Users of RAID0 arrays are susceptible to a corruption issue if:
 - The members of the RAID array are not all the same size[*]
 - Data has been written to the array while running kernels < 3.14 *and* >= 
3.14.

This is because of an change in v3.14 that accidentally changed how data was 
written - as described in the upstream commit message:
https://github.com/torvalds/linux/commit/c84a1372df929033cb1a0441fb57bd3932f39ac9

That change has been applied to stable, but we reverted it to fix
1849682 until we have a full solution ready.

To summarize, upstream is dealing with this by adding a versioned layout
in v5.4, and that is being backported to stable kernels - which is why
we're now seeing it. Layout version 1 is the pre-3.14 layout, version 2
is post 3.14. Mixing version 1 & version 2 layouts can cause corruption.
However, unless a layout-version-aware kernel *created* the array,
there's no way for the kernel to know which version(s) was used to write
the existing data. This undefined mode is considered "Version 0", and
the kernel will now refuse to start these arrays w/o user intervention.

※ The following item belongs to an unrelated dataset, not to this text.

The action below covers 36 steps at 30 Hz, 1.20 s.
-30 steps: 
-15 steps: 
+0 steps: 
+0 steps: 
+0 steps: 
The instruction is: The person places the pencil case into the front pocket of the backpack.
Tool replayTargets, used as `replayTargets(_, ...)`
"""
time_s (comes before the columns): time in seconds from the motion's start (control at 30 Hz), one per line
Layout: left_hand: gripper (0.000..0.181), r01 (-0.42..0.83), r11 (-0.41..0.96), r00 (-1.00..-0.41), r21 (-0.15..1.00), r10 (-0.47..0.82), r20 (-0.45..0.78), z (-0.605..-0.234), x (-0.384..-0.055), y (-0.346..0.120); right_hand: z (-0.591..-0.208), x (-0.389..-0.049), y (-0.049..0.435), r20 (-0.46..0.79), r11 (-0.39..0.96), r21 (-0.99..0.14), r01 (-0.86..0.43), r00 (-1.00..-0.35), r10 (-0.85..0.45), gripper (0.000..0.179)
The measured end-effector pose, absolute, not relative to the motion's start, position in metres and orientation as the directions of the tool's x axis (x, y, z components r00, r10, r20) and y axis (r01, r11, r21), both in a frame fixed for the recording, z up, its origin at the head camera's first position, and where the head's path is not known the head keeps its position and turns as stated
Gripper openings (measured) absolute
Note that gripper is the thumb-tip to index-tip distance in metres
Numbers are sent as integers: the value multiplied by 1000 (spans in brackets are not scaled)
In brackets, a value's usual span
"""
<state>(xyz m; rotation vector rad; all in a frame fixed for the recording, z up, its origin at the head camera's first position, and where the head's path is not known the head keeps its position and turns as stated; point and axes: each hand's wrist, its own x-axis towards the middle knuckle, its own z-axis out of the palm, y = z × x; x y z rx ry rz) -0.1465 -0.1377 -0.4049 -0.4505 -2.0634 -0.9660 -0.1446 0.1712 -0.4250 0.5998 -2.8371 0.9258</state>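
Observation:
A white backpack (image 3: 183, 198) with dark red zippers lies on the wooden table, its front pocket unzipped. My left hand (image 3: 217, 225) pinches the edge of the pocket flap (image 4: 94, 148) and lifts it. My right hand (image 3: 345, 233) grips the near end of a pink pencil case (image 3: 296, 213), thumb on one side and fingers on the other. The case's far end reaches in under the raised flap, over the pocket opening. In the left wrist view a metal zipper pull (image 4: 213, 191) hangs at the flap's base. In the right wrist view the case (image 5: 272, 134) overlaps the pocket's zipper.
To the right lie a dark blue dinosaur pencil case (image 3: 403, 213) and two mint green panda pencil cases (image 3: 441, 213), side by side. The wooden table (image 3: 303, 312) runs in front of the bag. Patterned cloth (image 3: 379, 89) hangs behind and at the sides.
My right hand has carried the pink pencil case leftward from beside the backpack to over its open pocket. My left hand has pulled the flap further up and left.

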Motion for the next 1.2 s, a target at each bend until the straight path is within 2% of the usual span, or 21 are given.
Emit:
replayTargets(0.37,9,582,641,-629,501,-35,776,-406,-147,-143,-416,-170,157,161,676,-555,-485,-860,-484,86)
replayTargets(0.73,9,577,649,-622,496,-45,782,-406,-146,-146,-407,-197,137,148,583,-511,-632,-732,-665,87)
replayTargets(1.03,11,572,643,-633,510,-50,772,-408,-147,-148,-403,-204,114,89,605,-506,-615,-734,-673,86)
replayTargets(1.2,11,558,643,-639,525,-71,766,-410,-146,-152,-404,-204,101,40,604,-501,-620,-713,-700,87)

The user experience is pretty awful here. A user upgrades to the next
SRU and all of a sudden their system stops at an (initramfs) prompt. A
clueful user can spot something like the following in dmesg:

Here's the message which , as you can see from the log in Comment #1, is
hidden in a ton of other messages:

[ 72.720232] md/raid0:md0: cannot assemble multi-zone RAID0 with default_layout 
setting
[ 72.728149] md/raid0: please set raid.default_layout to 1 or 2
[ 72.733979] md: pers->run() failed ...
mdadm: failed to start array /dev/md0: Unknown error 524

What that is trying to say is that you should determine if your data -
specifically the data toward the end of your array - was most likely
written with a pre-3.14 or post-3.14 kernel. Based on that, reboot with
the kernel parameter raid0.default_layout=1 or raid0.default_layout=2 on
the kernel command line. And note it should be *raid0.default_layout*
not *raid.default_layout* as the message says - a fix for that message
is now queued for stable:

https://github.com/torvalds/linux/commit/3874d73e06c9b9dc15de0b7382fc223986d75571)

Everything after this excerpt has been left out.